In desperate need of A CLUe
I heard on the radio that Bill O’Reilly has decided to take on the ACLU. He has a good strategy, which is to look at their finances. If you want to uncover questionable (and sometimes illegal) activities about entities, start looking into their finances. Given my passing interest in the ACLU, this sparked my attention. I’ve stated before that if they changed their position on the Second Amendment, I’d likely become a card carrying member. I’ve changed my mind and have decided that they are basically fanatical bullies who pick on the little people.
For example, they threaten to sue a financially poor county in Georgia that lacked the funds to fight the ACLU because the school listed on their calendar the phrase “Christmas Holiday.” So, rather than spend money on the lawsuit that they couldn’t afford, the school caved and removed the phrase. Never mind that the ‘Christmas Holiday’ is federally recognized and signed into law. They, however, did not threaten larger counties in Georgia who could fund a legal battle.
Another example of the total lack of sense inherent in this fascist organization is supporting the North American Man Boy Love Association. Yes, NAMBLA has a right to say things. NAMBLA doesn’t have the right to say things about how to seduce children and get away with it. And they defend the KKK’s right to spew racist rhetoric.
A quick look at some of their financial data (which you have to get from the Better Business Bureau because the ACLU doesn’t provide them on their site) reveals some interesting things:
There are two organizations, the ACLU and the ACLU Foundation. The ACLU is a 501C4 company (which means that contributions to it are not tax deductible since it engages in lobbying) and the ACLU Foundation is a 501C3 company and contributions to it are deductible since the entity engages in charitable work. Per the ACLU, the reason for this difference is:
. . . because the ACLU engages in substantial legislative lobbying, which cannot by law, be supported by tax-deductible funds. The ACLU Foundation, on the other hand, conducts our litigation and communications efforts, and contributions to it are tax-deductible.

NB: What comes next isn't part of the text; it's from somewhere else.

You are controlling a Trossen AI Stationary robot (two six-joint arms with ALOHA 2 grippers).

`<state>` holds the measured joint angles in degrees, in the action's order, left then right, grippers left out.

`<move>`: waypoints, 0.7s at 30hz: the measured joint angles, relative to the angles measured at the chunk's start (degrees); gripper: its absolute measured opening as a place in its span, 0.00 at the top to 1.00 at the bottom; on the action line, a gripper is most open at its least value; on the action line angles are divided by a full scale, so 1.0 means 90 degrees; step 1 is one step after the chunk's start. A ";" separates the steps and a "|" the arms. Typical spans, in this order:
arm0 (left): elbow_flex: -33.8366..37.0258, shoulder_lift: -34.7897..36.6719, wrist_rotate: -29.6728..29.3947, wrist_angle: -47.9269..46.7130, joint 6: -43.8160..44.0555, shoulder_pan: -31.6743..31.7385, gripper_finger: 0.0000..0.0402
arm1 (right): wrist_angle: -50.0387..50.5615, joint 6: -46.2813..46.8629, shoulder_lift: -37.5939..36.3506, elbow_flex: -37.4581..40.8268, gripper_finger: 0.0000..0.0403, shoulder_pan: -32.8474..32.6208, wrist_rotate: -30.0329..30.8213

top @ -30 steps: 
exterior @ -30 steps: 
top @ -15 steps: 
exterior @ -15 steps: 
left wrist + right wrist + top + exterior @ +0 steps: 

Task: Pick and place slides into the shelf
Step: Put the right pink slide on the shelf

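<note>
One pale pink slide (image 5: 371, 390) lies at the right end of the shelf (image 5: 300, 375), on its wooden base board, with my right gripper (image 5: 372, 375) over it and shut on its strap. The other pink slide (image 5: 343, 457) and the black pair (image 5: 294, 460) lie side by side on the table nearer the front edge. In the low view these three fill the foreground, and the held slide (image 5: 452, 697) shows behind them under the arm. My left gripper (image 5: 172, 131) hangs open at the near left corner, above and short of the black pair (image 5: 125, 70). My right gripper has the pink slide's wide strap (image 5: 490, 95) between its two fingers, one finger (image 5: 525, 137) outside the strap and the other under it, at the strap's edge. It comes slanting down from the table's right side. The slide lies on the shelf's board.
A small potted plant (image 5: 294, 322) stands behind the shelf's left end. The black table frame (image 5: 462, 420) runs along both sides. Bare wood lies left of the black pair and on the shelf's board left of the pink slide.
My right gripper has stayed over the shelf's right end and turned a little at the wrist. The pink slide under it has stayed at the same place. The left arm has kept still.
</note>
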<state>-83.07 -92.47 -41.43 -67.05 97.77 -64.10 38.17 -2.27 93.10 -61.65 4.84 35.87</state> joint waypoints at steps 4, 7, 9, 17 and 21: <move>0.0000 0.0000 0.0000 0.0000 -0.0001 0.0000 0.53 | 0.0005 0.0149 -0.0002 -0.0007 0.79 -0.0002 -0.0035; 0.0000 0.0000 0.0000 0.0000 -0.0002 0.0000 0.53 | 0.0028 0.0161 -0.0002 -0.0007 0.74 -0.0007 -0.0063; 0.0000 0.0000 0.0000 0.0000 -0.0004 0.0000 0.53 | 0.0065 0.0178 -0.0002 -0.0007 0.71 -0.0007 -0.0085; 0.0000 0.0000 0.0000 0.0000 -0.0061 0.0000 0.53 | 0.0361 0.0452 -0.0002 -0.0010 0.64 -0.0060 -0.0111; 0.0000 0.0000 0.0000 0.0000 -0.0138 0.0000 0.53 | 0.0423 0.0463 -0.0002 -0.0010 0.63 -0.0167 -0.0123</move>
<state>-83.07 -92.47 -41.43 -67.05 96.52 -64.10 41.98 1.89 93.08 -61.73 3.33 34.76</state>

This arrangement, though not illegal, is certainly questionable since it would likely be easy to find instances of intermingled funds.
The BBB and O’Reilly had trouble getting the ACLU’s financial statements. Non-profits are required by law to provide copies upon request of their Form 990 (basically a tax return for non-profits). Apparently, the ACLU wouldn’t give out their annual report. This could indicate that they’re hiding something. The 990 and financial statements are separate animals, but disclose almost the same information.
The BBB has standards for rating charities. The ACLU Foundation (the charity portion) was evaluated as not complying with the following BBB standards:
A1: Soliciting organizations shall provide on request an annual report. The annual report, an annually-updated written account, shall present the organization’s purposes; descriptions of overall programs, activities, and accomplishments; eligibility to receive deductible contributions; information about the governing body and structure; and information about financial activities and financial position.
The Alliance requested, but did not receive, a current annual report from the American Civil Liberties Union Foundation.
B1: A reasonable percentage, at least 50%, of total income from all sources shall be applied to programs and activities directly related to the purposes for which the organization exists.
According to its audited financial statements for the year ended December 31, 2001, ACLU Foundation spent $15,777,568, or 36%, of its total income ($44,030,434) on program expenses.
B2: A reasonable percentage, at least 50%, of public contributions shall be applied to the programs and activities described in solicitations, in accordance with donor expectations.
According to its audited financial statements for the year ended December 31, 2001, ACLU Foundation spent $15,777,568, or 37%, of its total public contributions ($42,393,279) on the programs and activities described in solicitations.
Why is the ACLU hiding its financial statements from the BBB and O’Reilly? Maybe they have something to hide. Of course, a request for their tax returns must be met or the ACLU will face penalties.
And the ACLU will apparently sell their member list to other non-profit companies.
The ACLU is very profitable (which is easy to do since they are not using their funds to support programs but to increase net assets). In 2001, the ACLU had $23,913,145 of income in excess of expenses. Most of their funds go to increasing net assets and not any sort of charitable work. What are they using these profits for? I could speculate they use those profits from its charity side to fund its lobbying side. I don’t know if that is the case. The lobbying portion made $1.3M as well. Defending our rights is a profitable business.
I hope that O’Reilly’s assault on the ACLU results in them not engaging in such strong arm tactics against poorer entities; and in the ACLU supporting causes that are morally correct. The ACLU should have distanced itself from NAMBLA for appearance’s sake if nothing else.
If that happens, maybe they can work on the Second Amendment thing.